We’ll say it right away, anyone who competes in a motorcycle road race deserves immense credit for their bravery alone… but if you’ve been to the Horice GP before, we especially take our hat off.
All runners – amateur, short circuit, road racing, off-road and the like – need to be a little reckless to put bravery above logic when it comes to opening the throttle and the anchor at high speed a few inches off the ground, but there are just a few events that watching alone gives us a dose of adrenaline that widens the pupils.
We’ve featured the Horice GP on these pages before, especially this weekend as part of our 8 of the most extreme motorcycle races on the planet, but we felt it deserved to be highlighted again for the immensity (absurdity) of it.
Sure, road racing is by definition at the ends of a risk assessment analysis, but even by such questionable standards the Horice GP pushes it to the limit.

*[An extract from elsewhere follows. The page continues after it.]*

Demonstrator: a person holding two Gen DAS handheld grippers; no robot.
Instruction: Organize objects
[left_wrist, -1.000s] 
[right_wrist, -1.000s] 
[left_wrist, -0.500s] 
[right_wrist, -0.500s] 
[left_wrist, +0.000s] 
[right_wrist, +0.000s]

A little lesson in geography first: The pleasantly titled town of Horice is located in the district of Jicin in the Czech Republic in the north of the country. It has 8,500 inhabitants and is best known for Hořické trubičky, a confectionery that looks a bit like lying cigarettes …

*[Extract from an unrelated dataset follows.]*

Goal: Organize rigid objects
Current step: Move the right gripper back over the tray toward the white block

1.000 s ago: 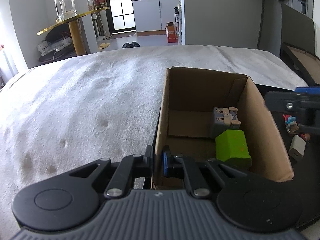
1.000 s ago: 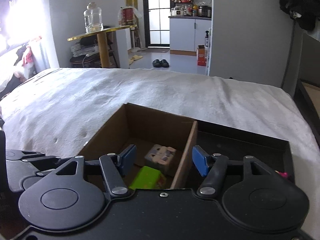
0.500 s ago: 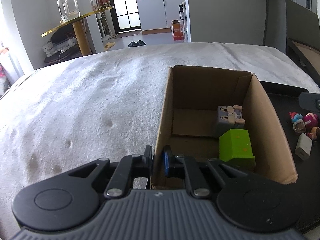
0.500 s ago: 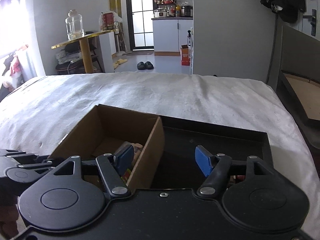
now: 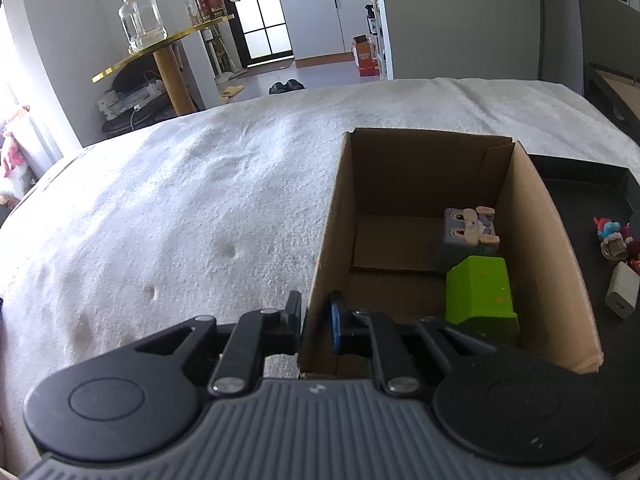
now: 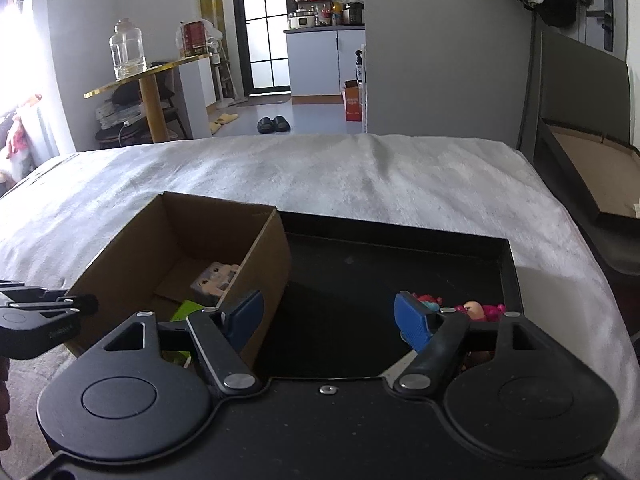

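The cardboard box [image 5: 532, 240] sits on the white blanket [image 5: 180, 220], its right wall against the black tray [image 6: 400, 248]. Inside it, toward the right wall, a green block [image 5: 478, 294] lies just in front of a grey cube toy with a rabbit face [image 5: 468, 230]. The left gripper [image 5: 316, 316] is clenched on the box's near left wall. The right gripper [image 6: 328, 316] hangs released over the tray, where small figurines [image 6: 476, 308] and a white charger [image 5: 622, 294] lie at the right side
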Demonstrator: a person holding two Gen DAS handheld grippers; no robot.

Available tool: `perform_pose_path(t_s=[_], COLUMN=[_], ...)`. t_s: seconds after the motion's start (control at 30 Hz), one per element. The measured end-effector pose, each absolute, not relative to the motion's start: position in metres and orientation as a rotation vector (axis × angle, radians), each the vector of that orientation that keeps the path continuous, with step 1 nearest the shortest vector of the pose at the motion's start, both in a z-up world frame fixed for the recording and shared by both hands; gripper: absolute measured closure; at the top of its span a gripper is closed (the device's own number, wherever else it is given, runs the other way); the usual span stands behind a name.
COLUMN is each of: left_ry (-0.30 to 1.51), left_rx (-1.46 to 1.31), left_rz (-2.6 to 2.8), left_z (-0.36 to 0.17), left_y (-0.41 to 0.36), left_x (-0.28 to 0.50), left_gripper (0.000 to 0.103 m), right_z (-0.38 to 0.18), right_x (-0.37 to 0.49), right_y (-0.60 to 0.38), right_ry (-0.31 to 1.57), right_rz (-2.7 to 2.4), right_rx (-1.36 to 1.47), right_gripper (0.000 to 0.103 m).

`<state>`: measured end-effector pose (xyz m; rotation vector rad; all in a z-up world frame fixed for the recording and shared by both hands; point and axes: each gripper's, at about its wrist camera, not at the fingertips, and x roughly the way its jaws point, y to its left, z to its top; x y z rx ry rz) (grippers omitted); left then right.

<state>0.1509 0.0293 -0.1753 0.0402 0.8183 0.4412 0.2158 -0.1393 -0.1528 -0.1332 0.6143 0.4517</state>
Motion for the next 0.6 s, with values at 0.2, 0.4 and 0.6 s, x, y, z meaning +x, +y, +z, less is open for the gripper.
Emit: perform_pose_path(t_s=[0.2,0.4,0.6], left_ry=[0.825,0.832,0.84], left_rx=[0.086,0.113,0.125], left_rz=[0.474,0.491,0.497], left_z=[-0.176,-0.177,-0.177], left_y=[0.022,0.016,0.017], left_x=[0.157,0.161,0.162], left_gripper=[0.088,0.088,0.087], right_z=[-0.165,-0.182,-0.204], right_x=[0.224,0.232,0.241], right_y=[-0.148,-0.162,-0.171], right_ry=[0.65,0.701,0.769], right_rz=[0.408,0.343,0.291], right_rx=[-0.144,-0.134,-0.132], right_gripper=[0.03,0.03,0.03])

More importantly, it is also home to the Horice GP, a round of the international road racing championship.
The event features a circuit of just over 3 miles that crosses the city itself and dense forest, with a mix of quick and swift straight turns, steep curves and cheeky chicanes.
If that sounds a bit dry, we implore you to watch this POV aboard Murtanio, a professional road racer with a penchant for filming his exploits across Europe which turned him into something of an influencer social media and a YouTube star.
His tour of the Horice GP on a Yamaha R6 is a showpiece, despite having generated 4.6 million views at the time of watching… and we assure you it’s worth taking a few minutes out of your day to watch this.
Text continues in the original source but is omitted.